- [Exercise prompt] List the lines of this listing that hold the word "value".

- [Given material]
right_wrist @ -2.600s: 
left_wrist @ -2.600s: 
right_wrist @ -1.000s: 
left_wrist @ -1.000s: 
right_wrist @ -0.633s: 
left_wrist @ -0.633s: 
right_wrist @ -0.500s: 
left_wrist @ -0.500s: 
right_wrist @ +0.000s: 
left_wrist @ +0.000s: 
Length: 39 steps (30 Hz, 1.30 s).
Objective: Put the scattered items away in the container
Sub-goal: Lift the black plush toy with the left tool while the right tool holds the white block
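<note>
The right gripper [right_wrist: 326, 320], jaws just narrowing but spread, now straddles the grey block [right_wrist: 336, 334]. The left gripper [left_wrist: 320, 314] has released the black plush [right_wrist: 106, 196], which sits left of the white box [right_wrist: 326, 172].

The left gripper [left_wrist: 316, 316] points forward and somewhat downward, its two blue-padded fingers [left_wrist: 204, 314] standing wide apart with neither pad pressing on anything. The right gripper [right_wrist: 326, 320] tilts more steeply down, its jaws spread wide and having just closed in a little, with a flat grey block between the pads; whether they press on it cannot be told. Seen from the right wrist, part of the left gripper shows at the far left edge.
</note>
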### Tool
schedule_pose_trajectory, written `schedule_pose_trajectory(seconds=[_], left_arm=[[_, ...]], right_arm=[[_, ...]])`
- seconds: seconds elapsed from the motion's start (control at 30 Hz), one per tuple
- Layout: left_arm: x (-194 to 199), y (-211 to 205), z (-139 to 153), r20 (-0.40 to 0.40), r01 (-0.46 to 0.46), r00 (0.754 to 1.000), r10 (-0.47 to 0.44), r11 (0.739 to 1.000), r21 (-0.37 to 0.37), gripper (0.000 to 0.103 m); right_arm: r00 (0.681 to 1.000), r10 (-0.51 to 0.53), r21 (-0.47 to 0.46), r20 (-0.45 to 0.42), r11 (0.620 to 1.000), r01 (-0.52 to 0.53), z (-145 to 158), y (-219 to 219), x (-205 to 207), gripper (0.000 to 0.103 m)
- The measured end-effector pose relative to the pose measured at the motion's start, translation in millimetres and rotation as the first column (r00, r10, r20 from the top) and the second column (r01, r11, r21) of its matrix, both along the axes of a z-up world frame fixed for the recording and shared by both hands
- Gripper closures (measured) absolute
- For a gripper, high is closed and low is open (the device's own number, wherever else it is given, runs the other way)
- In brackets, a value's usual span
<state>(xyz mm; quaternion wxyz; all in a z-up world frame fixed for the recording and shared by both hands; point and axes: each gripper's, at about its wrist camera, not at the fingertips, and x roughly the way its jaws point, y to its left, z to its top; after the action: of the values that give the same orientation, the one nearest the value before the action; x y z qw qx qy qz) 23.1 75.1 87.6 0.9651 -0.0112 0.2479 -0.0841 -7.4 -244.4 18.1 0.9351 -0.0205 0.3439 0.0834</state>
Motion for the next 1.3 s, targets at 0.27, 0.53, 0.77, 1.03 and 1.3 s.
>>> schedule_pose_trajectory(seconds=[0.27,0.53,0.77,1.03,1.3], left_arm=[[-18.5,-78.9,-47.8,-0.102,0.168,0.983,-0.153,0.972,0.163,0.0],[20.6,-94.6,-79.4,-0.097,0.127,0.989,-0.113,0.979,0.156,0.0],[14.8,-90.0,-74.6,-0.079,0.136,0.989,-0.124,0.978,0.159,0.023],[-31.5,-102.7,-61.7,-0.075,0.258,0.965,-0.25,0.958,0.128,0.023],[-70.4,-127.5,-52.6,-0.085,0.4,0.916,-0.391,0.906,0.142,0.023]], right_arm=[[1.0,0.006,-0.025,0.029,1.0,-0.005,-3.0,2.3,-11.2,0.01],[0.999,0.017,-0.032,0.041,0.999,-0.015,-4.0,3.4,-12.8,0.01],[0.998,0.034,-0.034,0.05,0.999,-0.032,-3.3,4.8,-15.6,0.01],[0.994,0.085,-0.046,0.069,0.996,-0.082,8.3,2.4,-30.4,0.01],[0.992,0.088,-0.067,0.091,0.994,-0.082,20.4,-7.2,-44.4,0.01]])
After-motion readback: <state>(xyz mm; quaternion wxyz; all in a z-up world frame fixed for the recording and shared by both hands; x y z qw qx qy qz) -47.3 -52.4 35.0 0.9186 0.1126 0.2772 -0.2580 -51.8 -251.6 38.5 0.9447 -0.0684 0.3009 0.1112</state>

- [Task result]
- In brackets, a value's usual span
<state>(xyz mm; quaternion wxyz; all in a z-up world frame fixed for the recording and shared by both hands; point and axes: each gripper's, at about its wrist camera, not at the fingertips, and x roughly the way its jaws point, y to its left, z to its top; after the action: of the values that give the same orientation, the one nearest the value before the action; x y z qw qx qy qz) 23.1 75.1 87.6 0.9651 -0.0112 0.2479 -0.0841 -7.4 -244.4 18.1 0.9351 -0.0205 0.3439 0.0834</state>

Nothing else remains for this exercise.